Le patron de Tricatel, qui peine depuis toujours à accroître son audience, arrive souvent à décevoir même ses fans les plus acharnés en proposant des choses presque douteuses, ou qui font effet de pur remplissage (de compilation, de catalogue, d’émission TV…).  C’est un peu le cas avec ce nouveau live qui n’apporte pas grand-chose. Pourtant La nuit est là, titre mignon peut-être, mais qu’il n’est enfin pas allé chercher bien loin, avec sa pochette luxueuse façon galerie d’art contemporain et ses noms prestigieux écrits en gros, semblerait volontiers nous faire croire à un peu plus que ce qu’il est vraiment. Evidemment, un disque qui avance masqué de la sorte n’est pas un disque ami.

Alors après, bien sûr, ça balance pas mal.

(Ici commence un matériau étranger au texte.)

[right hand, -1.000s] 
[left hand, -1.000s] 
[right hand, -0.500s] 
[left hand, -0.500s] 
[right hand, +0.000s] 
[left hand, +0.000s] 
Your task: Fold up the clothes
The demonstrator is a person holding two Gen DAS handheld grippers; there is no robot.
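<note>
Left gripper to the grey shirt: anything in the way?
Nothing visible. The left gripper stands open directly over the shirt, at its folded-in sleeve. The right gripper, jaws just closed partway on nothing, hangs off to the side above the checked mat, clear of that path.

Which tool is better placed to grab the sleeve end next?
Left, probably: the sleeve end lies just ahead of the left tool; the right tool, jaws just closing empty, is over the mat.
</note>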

Les chansons de B.B., richement produites en studio, sont parfaitement adaptées à la scène. Il y a ces parties de synthés toutes sucrées, ce sens du groove imparable, les trémolos dans la voix aussi désuets que charmants. Certains des morceaux les plus faibles des derniers albums y gagnent réellement. C’est le cas du très valéryen Bardot’s Dance ou de l’insignifiant Survêt’ vert et mauve (le summum de vulgarité droitière sur Toutes directions) qui deviennent de véritables machines endiablées en live. Surtout quand la plantureuse Blandine Rinkel vient se déhancher dessus pour notre plus grand bonheur, mais ça, ça ne s’entend pas sur le disque. Il y a aussi de très belles fulgurances au piano, les reprises The Rubens Room du méconnu et pourtant génial King of Luxembourg, et Snow, même si n’est pas Claudine Longet qui veut.

Mais les meilleurs moments, c’est au New Morning, qu’ils ont lieu. Les Toulousains d’Aquaserge, chemise de bûcheron ouverte, savent décidément fort bien transformer l’essai. Les structures des chansons sont revisitées avec brio, comme sur cette version quasi afro-beat de Ma rencontre et sa fin tortueuse. Les pièces en bois précieux d’Anonyme Amour (écrite par le meilleur journaliste sportif d’RMC Sport) sont passées à la tronçonneuse pour faire le meilleur bois de chauffe de l’hiver. On regrettera juste que cette collaboration n’ait pas donné lieu à un Bertrand meets Aquaserge, et ce ne sont pas des featurings de Winston McAnuff qui nous consoleront.

Enfin, le répertoire de Burgalat n’est pas composé que d’aspirations à faire danser, quelques perles délicates comme Sous les colombes de granit (probablement sa meilleure chanson), Aux cyclades électroniques ou Réveil en voiture sont tellement bien écrites que n’importe quel appareil ne pourrait leur porter préjudice. Alors, si l’objet a un intérêt relativement limité, il a tout de même pour lui quelque beaux atout, dont celui de rappeler, avec une mélancolie en sourdine, la grandeur passée du King Bertrand.